We understand... really. I've spent a decade digesting this, and I'm not one of those that has ever really complained about D's const. I've always mostly bought into it philosophically.

The reality is though, that D's const is not actually very useful, and
C++'s const is. D has no way to express head-const, and it turns out
it's a tremendously useful concept.
As I said, I tend to create a head-const hack to use in its place, and
that gets me out of jail... but it's specified as undefined behaviour,
which isn't great.

> That includes me. I try to add transitive-const, and it won't compile, because I as well am used to replacing the engine and tail lights in my head-const car. In order to use transitive-const, it's forcing me to fundamentally re-think how I organize code into functions.

I often walk the same path, but sometimes it doesn't yield success,
and in many cases, it just doesn't actually model the problem.
If the problem is that I want a const container class; I don't want a
function I pass a vector to mutate the container structure, that is,
add/remove/reorder/reallocate the array, but I DO intend it to
interact with mutable elements.
That's a perfectly valid problem structure, and it turns out, it's
very common. I would attribute the given element type as const if I
wanted the const-ness to propagate to the elements, that's obvious and
convenient.

It might be that we can sufficiently rearrange all manner of
conventional wisdom to interact successfully with D's const, but I've
been watching this space for 10 years, and nobody has produced any
such evidence, or articles that we can read and understand how to
wrangle successful solutions.
This particular class of problem reeks of the typical criticism for
Rust... that is, I have better things to be doing with my time than
trying to find awkward alternative code structures to pacify the
const-checker, when in reality, const-container-of-mutable-elements is
simply the correct conceptual modeling of the problem.

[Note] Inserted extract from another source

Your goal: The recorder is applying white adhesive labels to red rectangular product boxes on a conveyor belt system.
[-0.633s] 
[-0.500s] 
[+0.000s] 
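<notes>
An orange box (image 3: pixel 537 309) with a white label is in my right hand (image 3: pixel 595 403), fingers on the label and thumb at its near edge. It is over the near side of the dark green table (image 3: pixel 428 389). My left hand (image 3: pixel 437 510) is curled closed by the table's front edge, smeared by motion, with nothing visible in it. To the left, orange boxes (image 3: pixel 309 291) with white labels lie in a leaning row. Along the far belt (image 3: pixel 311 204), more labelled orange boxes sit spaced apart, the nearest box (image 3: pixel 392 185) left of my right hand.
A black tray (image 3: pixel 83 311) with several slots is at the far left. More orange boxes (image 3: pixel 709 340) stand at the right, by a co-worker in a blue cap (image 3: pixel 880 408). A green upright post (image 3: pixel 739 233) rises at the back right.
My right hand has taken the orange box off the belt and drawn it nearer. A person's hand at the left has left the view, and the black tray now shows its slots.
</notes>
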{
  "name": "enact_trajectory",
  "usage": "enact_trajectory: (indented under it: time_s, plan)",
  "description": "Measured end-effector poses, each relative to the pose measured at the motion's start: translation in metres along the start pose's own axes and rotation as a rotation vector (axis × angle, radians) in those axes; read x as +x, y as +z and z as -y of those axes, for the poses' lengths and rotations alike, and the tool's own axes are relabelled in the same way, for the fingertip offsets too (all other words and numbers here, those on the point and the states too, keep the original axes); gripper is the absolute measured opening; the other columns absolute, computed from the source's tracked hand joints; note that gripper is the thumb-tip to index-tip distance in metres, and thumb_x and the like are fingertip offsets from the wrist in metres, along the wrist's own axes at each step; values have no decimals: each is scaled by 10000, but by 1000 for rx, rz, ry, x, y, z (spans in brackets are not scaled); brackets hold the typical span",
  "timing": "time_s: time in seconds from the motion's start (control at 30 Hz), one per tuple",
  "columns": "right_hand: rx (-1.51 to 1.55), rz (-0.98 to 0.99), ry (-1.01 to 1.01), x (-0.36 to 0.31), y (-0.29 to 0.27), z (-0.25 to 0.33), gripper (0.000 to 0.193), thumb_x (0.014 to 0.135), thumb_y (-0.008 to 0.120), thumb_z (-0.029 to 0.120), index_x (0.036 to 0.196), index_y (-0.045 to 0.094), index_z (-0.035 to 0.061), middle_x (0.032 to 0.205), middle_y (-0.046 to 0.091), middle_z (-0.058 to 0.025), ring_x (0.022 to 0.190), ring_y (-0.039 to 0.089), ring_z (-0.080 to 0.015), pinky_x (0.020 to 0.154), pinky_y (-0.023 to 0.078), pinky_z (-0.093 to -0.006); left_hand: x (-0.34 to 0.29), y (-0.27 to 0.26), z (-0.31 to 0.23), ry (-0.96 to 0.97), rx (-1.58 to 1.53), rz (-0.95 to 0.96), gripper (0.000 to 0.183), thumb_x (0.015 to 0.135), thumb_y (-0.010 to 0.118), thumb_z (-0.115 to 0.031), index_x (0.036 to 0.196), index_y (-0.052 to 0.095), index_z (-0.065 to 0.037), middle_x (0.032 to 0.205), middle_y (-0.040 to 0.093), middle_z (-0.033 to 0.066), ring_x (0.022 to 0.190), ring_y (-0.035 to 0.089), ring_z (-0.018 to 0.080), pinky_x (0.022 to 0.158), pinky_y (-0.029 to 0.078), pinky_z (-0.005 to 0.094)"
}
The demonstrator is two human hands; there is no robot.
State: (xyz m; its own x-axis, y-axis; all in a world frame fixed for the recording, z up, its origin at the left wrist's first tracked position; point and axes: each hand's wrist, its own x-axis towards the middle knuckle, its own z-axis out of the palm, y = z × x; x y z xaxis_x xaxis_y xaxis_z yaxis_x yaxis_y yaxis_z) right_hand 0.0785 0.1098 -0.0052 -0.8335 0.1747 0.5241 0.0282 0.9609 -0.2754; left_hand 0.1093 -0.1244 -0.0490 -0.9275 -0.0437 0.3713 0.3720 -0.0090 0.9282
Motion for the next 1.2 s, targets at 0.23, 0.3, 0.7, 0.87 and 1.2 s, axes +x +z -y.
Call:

Anyway, I'm not fighting that battle. I have enough of my own.

> For example, dmd is full of functions that combine data-gathering with taking-action. I've been reorganizing to separate data-gathering and taking-action into separate functions. The former can be transitive-const, maybe even pure. And I like the results, the code becomes much easier to understand.

I've also had occasional success refactoring to support const, but it's certainly the case that success is not guaranteed. And it's always time consuming regardless.
August 28, 2018
On Tue, Aug 28, 2018 at 10:20:06AM -0700, Manu via Digitalmars-d wrote: [...]
> The reality is though, that D's const is not actually very useful, and C++'s const is.

Actually, I think C++ const is not very useful, because it guarantees nothing. At the most, it's just a sanity checker to make sure the programmer didn't accidentally do something dumb. But given an opaque C++ function that takes const parameters, there is ZERO guarantee that it doesn't actually modify stuff behind your back, and do so legally (per spec).  I mean, how many times have you written const_cast<...> just to get a piece of code to compile?  I know I've been guilty of this in many places, because it simply isn't worth the effort to track down all the places of the code that you need to fix to make it const-correct.  So basically, C++ const is nothing more than an annotation that isn't really enforced.

But you're spot on about D's const, though.  While D's const *does* provide real guarantees (unless you tread into UB territory by casting it away), that also limits its scope so much that it's rarely useful outside of rather narrow confines.  Yet because it's so strict, using it requires investing significant effort.  So you end up with the unfortunate situation of "a lot of effort" + "limited usefulness" which for many people equals "not worth using".


> D has no way to express head-const, and it turns out it's a tremendously useful concept.

I can live without head-const... but what *really* makes const painful for me is the lack of head-mutable. I.e., given a const container (which implies const objects), there is no universal way to obtain a mutable reference to said const objects, unless you tread into UB territory by forcefully casting it away.  This makes const so limited in applicability that, for the most part, I've given up using const at all, in spite of having tried quite hard to use it as much as possible for years.


[...]
> I've also had occasional success refactoring to support const, but it's certainly the case that success is not guaranteed. And it's always time consuming regardless.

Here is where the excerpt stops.